Metro released their draft strategic plan for the next ten years, as they transition from a transit provider to focusing on the entire mobility ecosystem.
CiclaValley explains what it’s like getting cut off in the bike lane by a Metro bus driver in DTLA.
A writer in Azusa encounters a 43-year old gang member at his local bike shop, realizing that bikes bring everyone together.
A pair of UC Santa Barbara graduates are nearing the completion of their self-supported bike tour from California to Columbia.
The bizarre anti-bike hysteria continues in San Luis Obispo, where the city council is accused of dirty tricks after re-affirming plans for a bike boulevard. Meanwhile, older SLO residents are up in arms over plans for an e-bikeshare system with a hub on the coast, worrying about whether they’ll be run off the sidewalk.
The San Francisco Chronicle shares the five best bike rides around Santa Cruz.
Testimony in a preliminary hearing fills in some of the blanks in the death of a San Francisco woman run down in Golden Gate Park last year, one of two people killed in the city by hit-and-run drivers just hours apart.

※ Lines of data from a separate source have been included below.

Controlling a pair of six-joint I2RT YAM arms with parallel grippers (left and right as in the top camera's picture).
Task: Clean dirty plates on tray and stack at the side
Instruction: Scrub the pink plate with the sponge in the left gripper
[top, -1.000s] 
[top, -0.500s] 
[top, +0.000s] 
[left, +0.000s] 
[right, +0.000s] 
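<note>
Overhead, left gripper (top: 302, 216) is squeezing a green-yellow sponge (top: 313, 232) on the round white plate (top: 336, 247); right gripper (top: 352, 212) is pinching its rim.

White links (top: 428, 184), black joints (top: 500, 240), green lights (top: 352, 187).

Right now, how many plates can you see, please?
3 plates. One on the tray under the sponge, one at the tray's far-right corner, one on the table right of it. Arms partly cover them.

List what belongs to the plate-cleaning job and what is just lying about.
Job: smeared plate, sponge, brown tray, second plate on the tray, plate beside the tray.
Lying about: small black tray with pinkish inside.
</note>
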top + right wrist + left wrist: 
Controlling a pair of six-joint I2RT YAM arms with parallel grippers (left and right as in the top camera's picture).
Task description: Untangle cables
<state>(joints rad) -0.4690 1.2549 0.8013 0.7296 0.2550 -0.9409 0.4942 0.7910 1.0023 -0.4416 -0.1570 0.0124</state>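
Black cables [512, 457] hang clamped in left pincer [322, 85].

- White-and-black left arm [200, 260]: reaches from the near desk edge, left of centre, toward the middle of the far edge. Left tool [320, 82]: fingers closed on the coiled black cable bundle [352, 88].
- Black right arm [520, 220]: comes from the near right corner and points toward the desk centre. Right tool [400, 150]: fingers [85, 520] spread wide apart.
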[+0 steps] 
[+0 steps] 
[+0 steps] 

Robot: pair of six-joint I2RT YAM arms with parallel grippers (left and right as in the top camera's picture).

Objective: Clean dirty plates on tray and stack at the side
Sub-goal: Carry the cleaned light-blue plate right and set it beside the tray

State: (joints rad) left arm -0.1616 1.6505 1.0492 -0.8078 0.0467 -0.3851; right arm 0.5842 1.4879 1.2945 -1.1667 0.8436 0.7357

Another good piece from Bike Snob’s Eben Weiss, who considers the ethics of breaking traffic laws, noting that obeying the letter of the law isn’t always the safest way to ride.
Curbed says cities need to step up to the challenge of controlling streets and sidewalks as bikeshare and shared scooters begin to take over.
Don’t count on glowing infrastructure lighting the streets anytime soon.
A local news site says Honolulu drivers are complaining about the loss of a few hundred parking spaces to make room for bike lanes, somehow blaming that for the traffic congestion in the city.
No bias here. Police in Portland OR ignored a road rage assault on a bike rider that left him with a broken jaw, refusing to even file a report on the case.
A local weekly says Portland’s bike renaissance begins now.
A Lincoln, Nebraska man gets three years behind bars for the drunken hit-and-run that left a city councilmember from a nearby town lying badly injured in the street.
The Catholic bishop of Davenport, Iowa is one of us; he’ll be riding across the state in this year’s RAGBRAI.
Three Illinois priests are riding across their Diocese to promote religious vocations.
Seriously? A road raging North Carolina man gets a gentle caress on the wrist for punching a bicyclist in an attack caught on video, as he’s sentenced to just three days behind bars. That will certainly send a message — one that says go ahead and attack other people on the roads.
A British man has been charged in the death of a 91-year old cyclist, who was killed while trying to set a national age record.
A transportation technology project from the University of Melbourne says to improve safety and performance on our streets, we’ll all have to be connected in a single network including cars, buses, pedestrians and bicyclists.
An Aussie ultracyclist set a new record by riding 555 miles in 24 hours.
The head of cycling’s governing body says women cyclists deserve more than they’ve been getting, and he dreams of a Paris-Roubaix Feminine.
An autopsy concludes that Michael Goolaerts suffered a heart attack while riding in Paris-Roubaix last Sunday; there had been speculation that his heart stopped as a result of the fall.
Writing for Cycling Tips, Jonathan Vaughters reminds us that bike racing is a dangerous sport, where tragedy can happen any day.
And no, dockless bikes don’t belong in trees.